Task to complete
Output each line of the data word for word, from the first through the line that holds "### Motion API", and leave off whatever follows.

*** Opening of Source data ***

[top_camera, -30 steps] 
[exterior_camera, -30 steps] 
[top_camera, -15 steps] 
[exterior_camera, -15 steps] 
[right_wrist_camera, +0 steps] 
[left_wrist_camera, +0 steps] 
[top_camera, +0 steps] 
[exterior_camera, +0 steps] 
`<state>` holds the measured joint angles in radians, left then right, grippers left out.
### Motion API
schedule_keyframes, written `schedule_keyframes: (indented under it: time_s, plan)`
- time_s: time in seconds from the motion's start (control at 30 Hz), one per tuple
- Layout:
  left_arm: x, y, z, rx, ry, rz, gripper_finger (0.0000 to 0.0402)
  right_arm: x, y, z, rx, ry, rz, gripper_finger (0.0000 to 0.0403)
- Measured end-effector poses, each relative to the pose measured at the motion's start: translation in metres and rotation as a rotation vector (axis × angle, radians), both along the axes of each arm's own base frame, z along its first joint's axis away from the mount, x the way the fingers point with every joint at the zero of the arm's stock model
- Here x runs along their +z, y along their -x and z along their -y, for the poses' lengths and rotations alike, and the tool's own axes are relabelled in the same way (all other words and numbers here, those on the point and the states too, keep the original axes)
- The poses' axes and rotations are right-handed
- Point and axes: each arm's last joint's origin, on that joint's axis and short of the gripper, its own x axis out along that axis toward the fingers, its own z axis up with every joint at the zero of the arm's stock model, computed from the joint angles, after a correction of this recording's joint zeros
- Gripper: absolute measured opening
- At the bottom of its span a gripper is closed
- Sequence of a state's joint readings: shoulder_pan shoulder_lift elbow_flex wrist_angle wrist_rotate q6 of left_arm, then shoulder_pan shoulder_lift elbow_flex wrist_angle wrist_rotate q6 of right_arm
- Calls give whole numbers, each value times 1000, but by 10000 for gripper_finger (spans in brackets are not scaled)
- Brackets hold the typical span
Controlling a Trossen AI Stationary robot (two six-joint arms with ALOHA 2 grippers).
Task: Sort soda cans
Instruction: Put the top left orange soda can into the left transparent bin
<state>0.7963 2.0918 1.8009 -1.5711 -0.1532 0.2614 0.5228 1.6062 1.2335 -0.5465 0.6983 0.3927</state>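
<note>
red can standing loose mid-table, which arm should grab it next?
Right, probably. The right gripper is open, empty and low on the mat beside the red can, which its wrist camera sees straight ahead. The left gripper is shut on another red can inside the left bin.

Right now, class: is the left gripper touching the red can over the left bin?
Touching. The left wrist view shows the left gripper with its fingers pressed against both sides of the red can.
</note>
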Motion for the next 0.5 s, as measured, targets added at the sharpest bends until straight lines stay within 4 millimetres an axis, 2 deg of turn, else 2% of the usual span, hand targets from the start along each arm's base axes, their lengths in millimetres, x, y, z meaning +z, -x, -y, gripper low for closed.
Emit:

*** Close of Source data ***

Worked solution
[top_camera, -30 steps] 
[exterior_camera, -30 steps] 
[top_camera, -15 steps] 
[exterior_camera, -15 steps] 
[right_wrist_camera, +0 steps] 
[left_wrist_camera, +0 steps] 
[top_camera, +0 steps] 
[exterior_camera, +0 steps] 
`<state>` holds the measured joint angles in radians, left then right, grippers left out.
### Motion API

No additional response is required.